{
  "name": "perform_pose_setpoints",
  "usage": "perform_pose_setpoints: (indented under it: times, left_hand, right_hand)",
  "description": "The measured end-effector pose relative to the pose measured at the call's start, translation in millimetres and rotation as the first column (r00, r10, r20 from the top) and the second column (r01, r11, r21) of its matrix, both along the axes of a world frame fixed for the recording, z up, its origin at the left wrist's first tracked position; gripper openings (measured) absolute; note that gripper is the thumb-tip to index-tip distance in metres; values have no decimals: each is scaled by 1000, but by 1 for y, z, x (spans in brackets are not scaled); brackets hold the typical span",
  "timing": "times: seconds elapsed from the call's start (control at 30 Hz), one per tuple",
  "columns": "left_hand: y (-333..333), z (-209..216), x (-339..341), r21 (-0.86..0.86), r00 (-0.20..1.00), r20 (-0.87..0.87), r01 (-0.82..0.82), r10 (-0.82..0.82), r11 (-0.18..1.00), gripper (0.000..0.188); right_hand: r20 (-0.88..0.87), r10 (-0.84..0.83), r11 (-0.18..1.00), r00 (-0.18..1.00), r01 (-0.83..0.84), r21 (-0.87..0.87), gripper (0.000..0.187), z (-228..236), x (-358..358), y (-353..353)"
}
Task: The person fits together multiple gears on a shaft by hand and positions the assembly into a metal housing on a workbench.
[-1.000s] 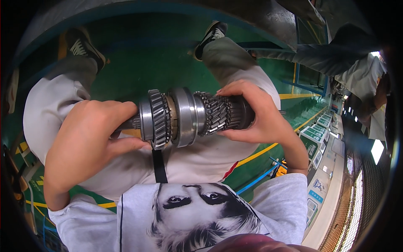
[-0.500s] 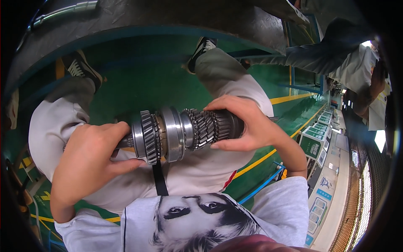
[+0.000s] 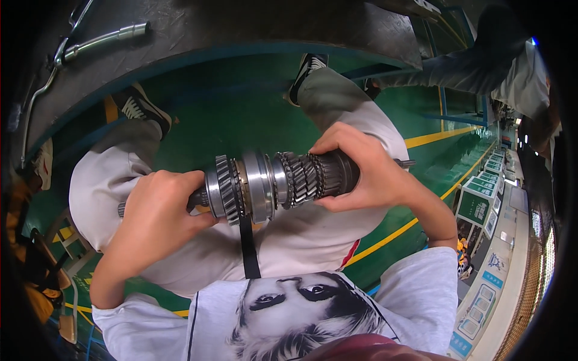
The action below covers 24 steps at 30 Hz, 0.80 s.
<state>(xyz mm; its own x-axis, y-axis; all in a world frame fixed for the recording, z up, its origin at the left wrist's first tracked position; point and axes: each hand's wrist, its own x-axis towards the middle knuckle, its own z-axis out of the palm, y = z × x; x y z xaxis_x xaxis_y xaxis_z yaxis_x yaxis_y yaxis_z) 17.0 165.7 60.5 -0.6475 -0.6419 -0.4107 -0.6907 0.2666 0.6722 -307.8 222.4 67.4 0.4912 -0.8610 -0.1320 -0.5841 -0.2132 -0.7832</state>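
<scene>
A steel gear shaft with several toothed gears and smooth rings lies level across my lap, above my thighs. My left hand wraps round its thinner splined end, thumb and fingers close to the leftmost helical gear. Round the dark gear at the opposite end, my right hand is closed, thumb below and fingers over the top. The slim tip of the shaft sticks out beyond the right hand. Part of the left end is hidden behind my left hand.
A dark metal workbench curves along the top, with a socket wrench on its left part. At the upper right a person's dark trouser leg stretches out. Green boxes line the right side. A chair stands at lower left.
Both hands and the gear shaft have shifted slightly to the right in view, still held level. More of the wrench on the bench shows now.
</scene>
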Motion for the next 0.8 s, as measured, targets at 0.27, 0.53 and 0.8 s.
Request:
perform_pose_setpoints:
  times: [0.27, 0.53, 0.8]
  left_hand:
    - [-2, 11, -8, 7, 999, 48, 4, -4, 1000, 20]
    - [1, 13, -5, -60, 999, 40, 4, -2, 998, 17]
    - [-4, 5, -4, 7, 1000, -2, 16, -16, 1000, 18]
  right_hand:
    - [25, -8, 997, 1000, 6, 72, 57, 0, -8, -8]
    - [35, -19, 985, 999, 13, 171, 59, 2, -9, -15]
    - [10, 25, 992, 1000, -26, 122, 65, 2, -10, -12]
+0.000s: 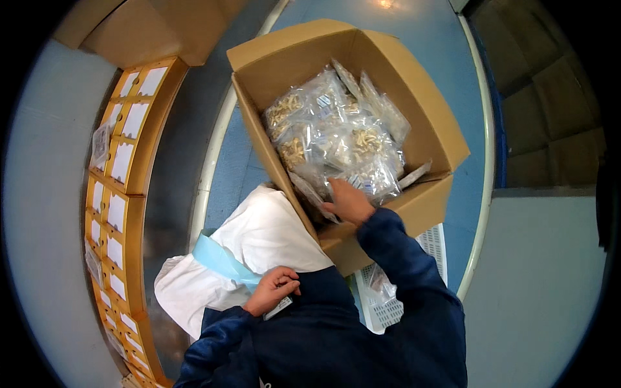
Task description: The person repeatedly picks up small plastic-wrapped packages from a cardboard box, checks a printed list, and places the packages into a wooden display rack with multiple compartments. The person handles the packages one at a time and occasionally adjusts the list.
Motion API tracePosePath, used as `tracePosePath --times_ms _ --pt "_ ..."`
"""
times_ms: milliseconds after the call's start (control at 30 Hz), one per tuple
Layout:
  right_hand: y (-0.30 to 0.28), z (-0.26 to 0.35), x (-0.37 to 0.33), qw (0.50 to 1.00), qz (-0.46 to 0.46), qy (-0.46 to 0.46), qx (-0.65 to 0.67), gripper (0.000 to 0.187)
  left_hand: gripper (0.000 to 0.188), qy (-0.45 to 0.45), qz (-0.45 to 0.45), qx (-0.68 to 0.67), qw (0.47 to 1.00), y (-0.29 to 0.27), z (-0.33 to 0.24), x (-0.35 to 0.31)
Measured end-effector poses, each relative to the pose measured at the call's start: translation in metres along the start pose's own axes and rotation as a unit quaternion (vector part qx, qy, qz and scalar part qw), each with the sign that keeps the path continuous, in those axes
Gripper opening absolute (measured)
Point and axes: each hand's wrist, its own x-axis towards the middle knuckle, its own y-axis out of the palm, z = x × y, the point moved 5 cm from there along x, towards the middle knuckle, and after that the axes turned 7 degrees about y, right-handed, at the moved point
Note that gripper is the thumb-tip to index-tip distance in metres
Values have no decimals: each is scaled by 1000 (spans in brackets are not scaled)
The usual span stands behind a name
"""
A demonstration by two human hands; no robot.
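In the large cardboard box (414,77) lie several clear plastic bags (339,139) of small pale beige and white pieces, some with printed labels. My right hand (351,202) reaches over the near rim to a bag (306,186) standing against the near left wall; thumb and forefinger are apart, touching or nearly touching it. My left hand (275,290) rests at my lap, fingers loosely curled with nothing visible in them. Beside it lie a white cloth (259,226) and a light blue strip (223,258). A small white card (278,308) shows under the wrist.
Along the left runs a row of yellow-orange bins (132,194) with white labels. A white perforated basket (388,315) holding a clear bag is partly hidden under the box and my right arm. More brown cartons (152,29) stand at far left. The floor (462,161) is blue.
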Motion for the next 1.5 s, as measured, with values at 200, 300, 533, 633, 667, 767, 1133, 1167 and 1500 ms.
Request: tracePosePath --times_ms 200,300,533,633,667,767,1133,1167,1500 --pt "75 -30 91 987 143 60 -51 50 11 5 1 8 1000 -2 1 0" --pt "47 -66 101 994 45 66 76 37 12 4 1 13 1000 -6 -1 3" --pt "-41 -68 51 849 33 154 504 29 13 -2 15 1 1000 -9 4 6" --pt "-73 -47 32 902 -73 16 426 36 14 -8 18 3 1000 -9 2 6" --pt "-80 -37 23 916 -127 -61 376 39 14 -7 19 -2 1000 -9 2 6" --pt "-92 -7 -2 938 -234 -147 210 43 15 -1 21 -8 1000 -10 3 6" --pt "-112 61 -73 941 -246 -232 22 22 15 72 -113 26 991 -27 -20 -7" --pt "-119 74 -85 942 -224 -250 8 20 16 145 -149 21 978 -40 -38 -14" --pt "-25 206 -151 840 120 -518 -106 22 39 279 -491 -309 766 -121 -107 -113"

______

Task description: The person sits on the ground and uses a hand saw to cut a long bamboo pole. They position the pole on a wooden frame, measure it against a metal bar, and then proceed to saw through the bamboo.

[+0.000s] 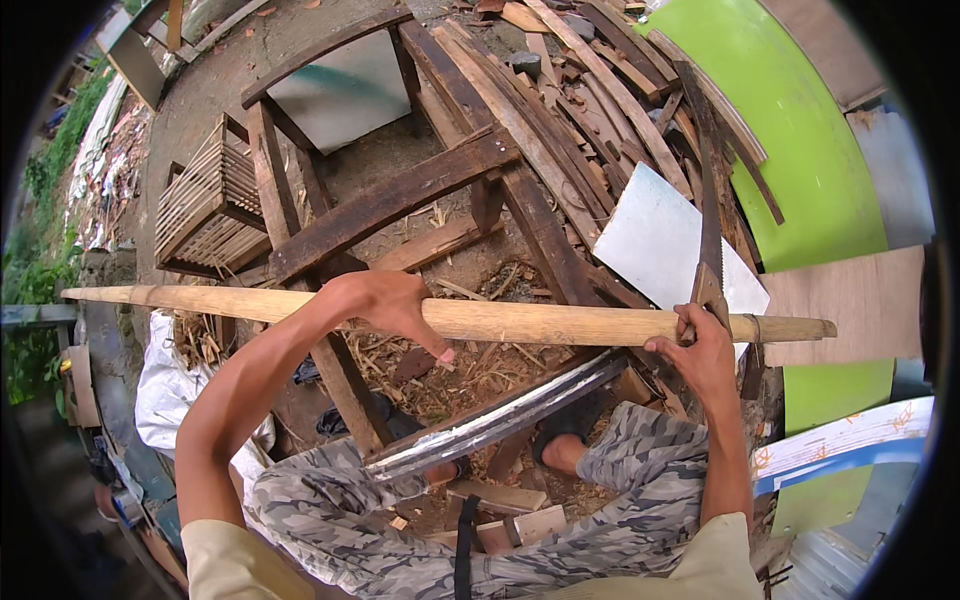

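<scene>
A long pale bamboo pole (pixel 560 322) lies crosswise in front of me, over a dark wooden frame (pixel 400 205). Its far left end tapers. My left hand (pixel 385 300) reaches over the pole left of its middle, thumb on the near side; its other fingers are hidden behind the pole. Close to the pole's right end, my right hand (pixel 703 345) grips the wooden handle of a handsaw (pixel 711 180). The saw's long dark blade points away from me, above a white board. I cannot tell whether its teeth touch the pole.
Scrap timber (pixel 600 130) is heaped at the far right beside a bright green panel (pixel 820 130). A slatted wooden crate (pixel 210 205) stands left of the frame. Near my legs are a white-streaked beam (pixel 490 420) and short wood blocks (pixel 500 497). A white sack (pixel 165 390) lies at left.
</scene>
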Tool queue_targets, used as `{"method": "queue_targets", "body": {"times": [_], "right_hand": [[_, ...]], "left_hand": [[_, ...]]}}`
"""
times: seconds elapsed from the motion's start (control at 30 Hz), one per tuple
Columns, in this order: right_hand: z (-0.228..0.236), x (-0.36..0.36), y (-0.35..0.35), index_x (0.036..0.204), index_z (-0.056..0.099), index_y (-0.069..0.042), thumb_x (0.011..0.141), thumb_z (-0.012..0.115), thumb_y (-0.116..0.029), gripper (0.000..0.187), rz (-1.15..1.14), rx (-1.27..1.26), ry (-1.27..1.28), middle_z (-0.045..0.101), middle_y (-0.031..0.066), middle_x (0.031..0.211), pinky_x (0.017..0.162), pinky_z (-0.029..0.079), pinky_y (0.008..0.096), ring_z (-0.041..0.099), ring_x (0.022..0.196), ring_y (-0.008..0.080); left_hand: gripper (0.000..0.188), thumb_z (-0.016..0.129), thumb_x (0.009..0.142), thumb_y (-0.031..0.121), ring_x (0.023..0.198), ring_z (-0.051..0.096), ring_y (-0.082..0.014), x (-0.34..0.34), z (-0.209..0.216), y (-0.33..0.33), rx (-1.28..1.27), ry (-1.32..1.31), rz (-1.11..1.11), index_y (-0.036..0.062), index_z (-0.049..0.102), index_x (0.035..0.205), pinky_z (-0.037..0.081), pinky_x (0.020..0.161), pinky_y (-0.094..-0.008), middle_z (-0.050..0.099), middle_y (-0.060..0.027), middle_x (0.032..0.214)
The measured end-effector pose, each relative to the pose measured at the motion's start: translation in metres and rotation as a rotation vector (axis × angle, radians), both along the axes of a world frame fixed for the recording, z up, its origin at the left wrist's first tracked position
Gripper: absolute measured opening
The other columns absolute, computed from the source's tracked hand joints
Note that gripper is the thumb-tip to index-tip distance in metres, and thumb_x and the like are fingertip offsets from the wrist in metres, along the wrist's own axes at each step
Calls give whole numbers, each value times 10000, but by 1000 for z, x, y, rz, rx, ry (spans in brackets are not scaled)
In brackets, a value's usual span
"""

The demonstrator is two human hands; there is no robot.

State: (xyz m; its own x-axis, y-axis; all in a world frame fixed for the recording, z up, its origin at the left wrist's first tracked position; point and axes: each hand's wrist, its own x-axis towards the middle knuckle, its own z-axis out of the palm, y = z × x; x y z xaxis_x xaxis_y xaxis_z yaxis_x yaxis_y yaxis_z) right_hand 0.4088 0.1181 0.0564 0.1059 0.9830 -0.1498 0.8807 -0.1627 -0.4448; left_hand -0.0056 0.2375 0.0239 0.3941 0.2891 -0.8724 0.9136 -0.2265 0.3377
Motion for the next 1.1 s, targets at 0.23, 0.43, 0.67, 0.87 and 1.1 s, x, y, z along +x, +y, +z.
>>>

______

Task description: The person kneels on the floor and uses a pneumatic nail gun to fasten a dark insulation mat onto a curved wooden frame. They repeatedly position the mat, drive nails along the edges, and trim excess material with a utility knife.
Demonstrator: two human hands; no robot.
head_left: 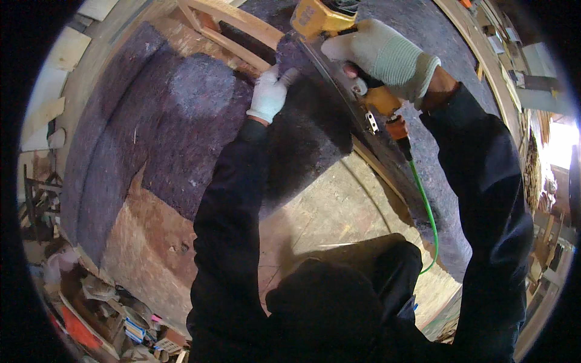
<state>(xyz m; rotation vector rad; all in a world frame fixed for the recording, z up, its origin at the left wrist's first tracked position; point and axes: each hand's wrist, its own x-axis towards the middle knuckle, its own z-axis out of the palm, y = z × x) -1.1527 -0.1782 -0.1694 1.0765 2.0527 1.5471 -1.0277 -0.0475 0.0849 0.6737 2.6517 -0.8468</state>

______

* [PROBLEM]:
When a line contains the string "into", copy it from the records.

* [SOLVED PROBLEM]:
Task: The person fits together multiple gears on a shaft by hand and positions the assembly into a metal housing on a workbench.
Task description: The person repeatedly picks up small plastic-wrapped packages from a cardboard box, checks a printed list, and places the packages into a wooden display rack with multiple compartments. The person handles the packages one at a time and occasionally adjusts the list.

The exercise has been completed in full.